Records from a data collection:
* * * * *

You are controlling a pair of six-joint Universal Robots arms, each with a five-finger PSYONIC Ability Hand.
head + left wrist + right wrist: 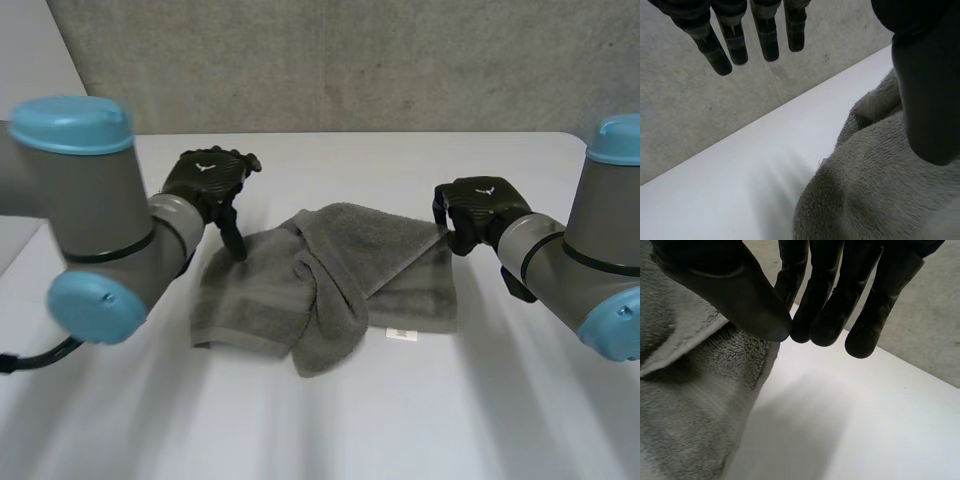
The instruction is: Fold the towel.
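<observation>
A grey towel [330, 280] lies rumpled on the white table [330, 420], with one flap thrown diagonally across its middle. My left hand [205, 175] hovers over the towel's far left corner, open: its fingers [735, 45] hang straight and apart from the thumb, whose tip points down at the cloth [875, 180]. At the far right corner is my right hand [480, 205]. Its thumb [730, 290] is pressed against its fingertips, and the towel's edge [685, 405] runs up into that pinch.
A small white label [399, 334] sticks out at the towel's near right edge. A grey concrete wall [350, 60] stands behind the table's far edge. Bare tabletop lies in front of the towel and on both sides.
</observation>
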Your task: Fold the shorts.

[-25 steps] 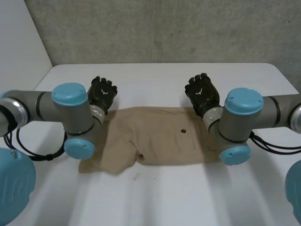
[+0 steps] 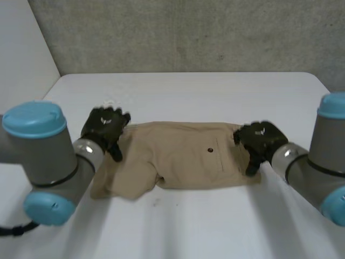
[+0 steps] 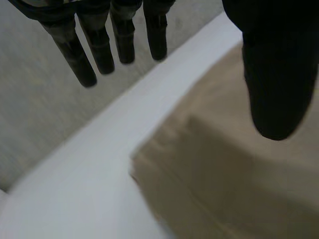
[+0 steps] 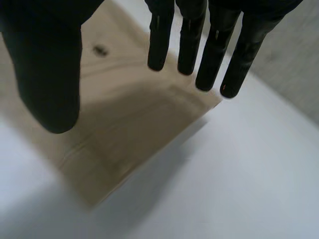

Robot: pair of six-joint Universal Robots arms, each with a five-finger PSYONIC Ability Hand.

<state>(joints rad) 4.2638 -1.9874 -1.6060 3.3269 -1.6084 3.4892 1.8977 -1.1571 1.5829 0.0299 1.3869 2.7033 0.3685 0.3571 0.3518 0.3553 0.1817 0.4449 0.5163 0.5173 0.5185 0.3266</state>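
Shorts point(image 2: 180, 156) (tan, dark button point(image 2: 210, 149) facing up) lie flat on the white table point(image 2: 183, 91), spanning between both hands. Left hand point(image 2: 103, 125): fingers straight, thumb apart, holding nothing, positioned over one end edge. Right hand point(image 2: 261, 139): fingers likewise extended, empty, over the opposite end's corner

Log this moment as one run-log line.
stage: pre-grasp | shorts: lying on table | left hand: open, over one end | right hand: open, over other end

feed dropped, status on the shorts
Left hand open over left end of tan fabric shorts. Right hand open over right end. Shorts lying on white table. Nothing in the way.
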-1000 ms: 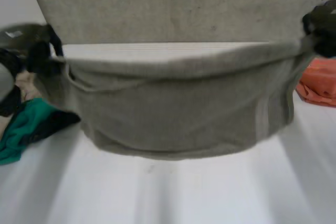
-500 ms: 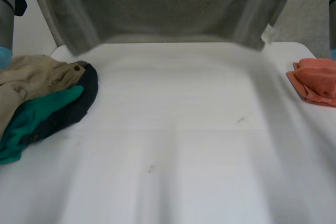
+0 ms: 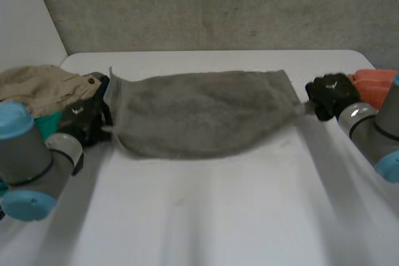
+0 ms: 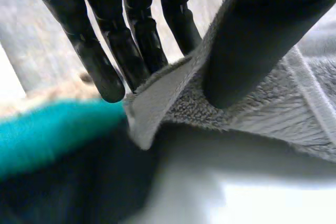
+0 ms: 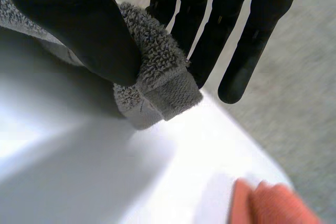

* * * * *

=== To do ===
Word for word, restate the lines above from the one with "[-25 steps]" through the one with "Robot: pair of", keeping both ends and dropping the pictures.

=== Expected output ===
[-25 steps] 
[+0 steps] 
[+0 steps] 
[+0 steps] 

Robot: pair of six-joint Universal Robots arms, each with a five-finger PSYONIC Ability Hand.

No further output is needed.